I first read this book some 25 years ago. I was so impressed I immediately bought a dozen copies & gave them to pals. (In 1980 they were 3-4 pounds sterling each--it's ironic & interesting that the price of this out-of-print book now fetches multiple zeros).
Here are some parallels with our time:
The Germany of the '20s finds it cannot meet the costs of war reparations. The US of the 2000s starts a war intending to pay reparations before it begins, and then finds itself unable to meet the mounting costs of war reparations it originally thought would leap out of the ground and just pay themselves. (Meanwhile, the US's wounded soldiers [& the families of its dead soldiers] are going to require entire lifetimes of domestic reparations).
The Germany of the '20s attempted to buy/finance prosperity with ballooning deficits. The US of the 2000s wants to buy/finance prosperity with ballooning deficits. Neither nation-State can be told it is wrong--and neither admits (or even recognizes) inflation is a hidden and pernicious tax.

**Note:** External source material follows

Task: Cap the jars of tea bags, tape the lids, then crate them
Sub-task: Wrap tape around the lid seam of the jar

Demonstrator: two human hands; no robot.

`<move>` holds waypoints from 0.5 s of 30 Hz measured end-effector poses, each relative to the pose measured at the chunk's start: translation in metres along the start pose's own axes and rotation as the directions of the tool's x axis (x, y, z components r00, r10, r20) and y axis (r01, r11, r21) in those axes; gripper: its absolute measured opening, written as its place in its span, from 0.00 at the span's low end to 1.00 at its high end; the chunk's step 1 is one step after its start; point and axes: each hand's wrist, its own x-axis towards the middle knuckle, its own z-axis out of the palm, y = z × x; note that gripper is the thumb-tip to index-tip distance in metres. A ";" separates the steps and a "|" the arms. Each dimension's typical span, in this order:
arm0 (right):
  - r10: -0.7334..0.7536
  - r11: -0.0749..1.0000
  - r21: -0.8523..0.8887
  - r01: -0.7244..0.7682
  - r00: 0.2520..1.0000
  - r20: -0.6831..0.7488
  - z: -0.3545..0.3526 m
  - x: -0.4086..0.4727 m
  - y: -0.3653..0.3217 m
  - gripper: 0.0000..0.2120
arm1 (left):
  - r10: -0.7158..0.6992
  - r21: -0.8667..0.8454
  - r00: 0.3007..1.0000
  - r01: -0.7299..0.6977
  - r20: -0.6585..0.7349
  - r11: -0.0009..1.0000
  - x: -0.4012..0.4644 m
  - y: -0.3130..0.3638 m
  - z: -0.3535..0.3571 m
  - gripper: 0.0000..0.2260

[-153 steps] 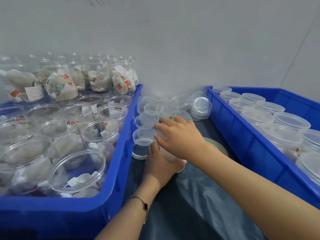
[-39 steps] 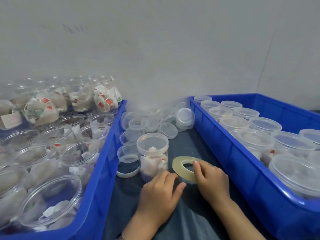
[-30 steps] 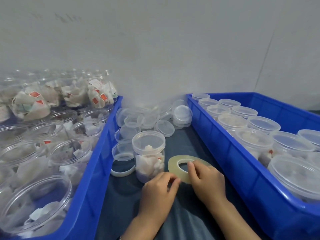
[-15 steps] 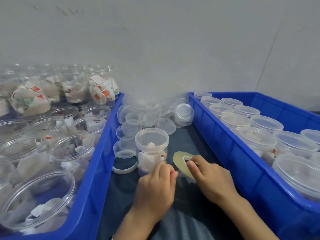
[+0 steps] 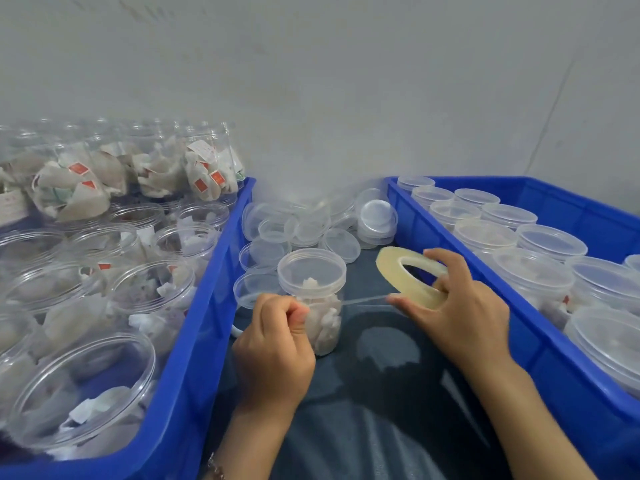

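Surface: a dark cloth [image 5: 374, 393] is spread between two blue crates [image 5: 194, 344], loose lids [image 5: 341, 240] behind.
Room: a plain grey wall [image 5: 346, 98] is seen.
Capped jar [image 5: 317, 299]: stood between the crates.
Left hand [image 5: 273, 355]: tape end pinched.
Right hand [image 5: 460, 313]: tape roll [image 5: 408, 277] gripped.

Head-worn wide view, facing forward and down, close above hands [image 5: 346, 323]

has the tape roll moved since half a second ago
Yes. The tape roll, lying flat on the dark cloth beside the capped jar before, is now lifted and tilted in the right hand, nearer the right crate.
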 end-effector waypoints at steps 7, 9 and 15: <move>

Germany before the '20s had every confidence in the mark. The US in the 2000s believes the only currency in the world is the dollar, & the only thing money can be made of is paper and ink (never gold or silver). But as one mixes ink with paper, hoping the mixture will have exchange value, one finds that one has given value to neither material.
As Germany becomes more unhinged in the '20s, it moves towards a strong man as a moth to a flame. As the US grows more unhinged, it loses faith in its 'strong man' (even if he does not lose faith in himself).